Jump to: navigation, search

Regarding performance: I'm after that since 1.5 years now since I've got a Cubietruck back then:!topic/cubieboard/tD0AxHx5Ync

I've never seen sequential write speeds exceeding 50 MB/s (all measurements reporting more were based on wrong methods) but read speeds are able to climb above 200 MB/s. SATA performance scales somewhat linearly with both CPU and DRAM clock and also some kernel config settings give an extra 3%-5% performance gain: CONFIG_SCHED_MC=y and CONFIG_SCHED_SMT=y

Have you ever tested CONFIG_SCHED_MC and CONFIG_SCHED_SMT individually/seperatetly? It doesn't seem logical that CONFIG_SCHED_SMT would make any difference for an A20 processor which doesn't do hyperthreading. -- silentcreek (talk) 11:25, 02 September 2015 (CEST)
I don't get the relationship with hyperthreading: -- I compared 9 months ago what differed between "Bananian" and "Armbian" since on Igor's images the second CPU core jumped in less frequently and network throughput was worse. After adjusting only these two parameters performance was on a par with Bananian's. -- Tkaiser (talk) 11:58, 3 September 2015 (CEST)
The SMT schedulter is designed for CPUs that do hyperthreading - or, to be more precise, for cores that are not fully independent. So, e.g. if you have 2 physical cores and 2 hyperthreading cores and you start a process with 2 threads, then it's best to let them run on your two physical cores and not on one physical and one hyperthreading core. That's what the SMT scheduler is aware of and optimized for. But the two cores on the A20 are fully independent, so CONFIG_MC should suffice. I know the kconfig decription text isn't really helpful here, but this article may explain the principles better: Btw, the patch you linked also shows that the relationship between cores is important for the SMT scheduler, namely "which ones have performance interdependency." -- silentcreek (talk) 00:56, 04 September 2015 (CEST)
Just to avoid misunderstandings... While I do give hyperthreading as an example, the SMT scheduler may be useful for other CPU designs as well, especially when cores are paired and share resources so they do not perform fully independently like AMDs module based design (e.g. Bulldozer). And of course the SMT scheduler works on classical multicore designs too, but but might come with additional overhead compared to SCHED_MC. An individual comparison might give more insights here, even though I'd assume the difference to be neglegible. But I never tested this, that's why I asked. Silentcreek (talk) 12:53, 4 September 2015 (CEST)
I didn't test both settings individually since i already spent way too much time on getting a clue why Bananian performed better compared to Igor's setup back then. Will keep that in mind for the next round of tests and report back. But this will take some time -- Tkaiser (talk) 12:58, 4 September 2015 (CEST)
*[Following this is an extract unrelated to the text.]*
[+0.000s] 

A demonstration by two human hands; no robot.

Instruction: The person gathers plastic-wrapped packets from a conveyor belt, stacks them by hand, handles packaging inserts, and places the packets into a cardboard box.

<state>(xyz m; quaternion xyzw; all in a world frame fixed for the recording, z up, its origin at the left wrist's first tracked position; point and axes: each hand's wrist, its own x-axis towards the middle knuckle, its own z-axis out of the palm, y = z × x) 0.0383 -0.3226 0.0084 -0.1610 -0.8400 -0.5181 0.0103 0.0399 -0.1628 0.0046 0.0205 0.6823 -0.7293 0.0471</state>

I will verify these correlations within the next few weeks with 4.0 or 4.1 but would propose that it should read in the meantime: "SATA throughput is unbalanced for unknown reasons: With appropriate cpufreq settings it's possible to get sequential read speeds of +200 MB/s while write speeds retain at approx. 45 MB/s. This might be caused by buggy silicone or driver problems" Tkaiser (talk) 22:59, 21 June 2015 (CEST)

Done. One thing that comes to my mind: How does this compare to other ARM-based SATA implementations? (Investigate if this is a more general limitation, or a problem specific to the Allwinner platform.) -- NiteHawk (talk) 13:43, 22 June 2015 (CEST)
On i.MX6 one gets roughly 90 MB/s write and +100 MB/s read (without extensive tuning), Marvell's Kirkwood/Armada are known to provide similar or better results. It must be something special to Allwinner A10/A20, maybe a hardware quirk or a few lines of code in Allwinner's ahci driver that have never been touched? I'm too inexperienced at this level to dig deeper. Just have some knowledge/experience testing storage since I'm doing this partially for a living. -- Tkaiser (talk) 14:54, 22 June 2015 (CEST)